Task to carry out
Some of the lines below need repeating. Reproduce exactly those between the lines holding "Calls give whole" and "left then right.", inclusive.

Data provided

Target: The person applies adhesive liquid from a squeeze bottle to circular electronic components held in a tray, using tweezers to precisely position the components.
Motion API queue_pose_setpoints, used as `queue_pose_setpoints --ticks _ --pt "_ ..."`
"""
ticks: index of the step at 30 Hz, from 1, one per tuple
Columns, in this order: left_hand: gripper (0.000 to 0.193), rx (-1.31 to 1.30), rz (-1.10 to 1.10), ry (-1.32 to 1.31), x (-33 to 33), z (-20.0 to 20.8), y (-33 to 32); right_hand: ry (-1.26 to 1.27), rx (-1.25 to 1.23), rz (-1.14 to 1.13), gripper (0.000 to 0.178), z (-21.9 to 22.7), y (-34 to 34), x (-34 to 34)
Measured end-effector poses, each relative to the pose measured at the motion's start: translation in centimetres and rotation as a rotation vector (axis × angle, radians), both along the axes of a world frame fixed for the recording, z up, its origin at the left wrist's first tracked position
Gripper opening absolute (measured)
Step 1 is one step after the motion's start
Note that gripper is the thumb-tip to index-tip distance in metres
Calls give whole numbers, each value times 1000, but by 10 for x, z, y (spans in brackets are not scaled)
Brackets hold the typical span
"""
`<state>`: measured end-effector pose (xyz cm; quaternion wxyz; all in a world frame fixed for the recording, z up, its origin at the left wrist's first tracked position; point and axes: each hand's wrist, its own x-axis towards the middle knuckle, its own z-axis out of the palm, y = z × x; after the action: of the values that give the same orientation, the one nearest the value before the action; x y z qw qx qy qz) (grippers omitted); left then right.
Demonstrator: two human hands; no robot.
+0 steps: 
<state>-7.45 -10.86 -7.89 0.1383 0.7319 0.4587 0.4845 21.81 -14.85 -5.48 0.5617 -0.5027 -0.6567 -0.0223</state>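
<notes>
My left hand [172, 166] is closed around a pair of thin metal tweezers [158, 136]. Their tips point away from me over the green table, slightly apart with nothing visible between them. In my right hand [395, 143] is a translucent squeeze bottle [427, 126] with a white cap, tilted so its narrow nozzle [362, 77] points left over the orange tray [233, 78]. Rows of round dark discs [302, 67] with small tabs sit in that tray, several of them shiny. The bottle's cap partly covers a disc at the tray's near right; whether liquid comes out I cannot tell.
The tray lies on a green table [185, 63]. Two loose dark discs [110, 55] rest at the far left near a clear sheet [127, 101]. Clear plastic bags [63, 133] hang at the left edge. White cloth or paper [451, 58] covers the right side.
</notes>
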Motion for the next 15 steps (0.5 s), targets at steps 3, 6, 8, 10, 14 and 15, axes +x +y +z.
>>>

Task solution
Calls give whole numbers, each value times 1000, but by 10 for x, z, y (spans in brackets are not scaled)
Brackets hold the typical span
"""
`<state>`: measured end-effector pose (xyz cm; quaternion wxyz; all in a world frame fixed for the recording, z up, its origin at the left wrist's first tracked position; point and axes: each hand's wrist, its own x-axis towards the middle knuckle, its own z-axis out of the palm, y = z × x; after the action: of the values that give the same orientation, the one nearest the value before the action; x y z qw qx qy qz) (grippers omitted); left then right.

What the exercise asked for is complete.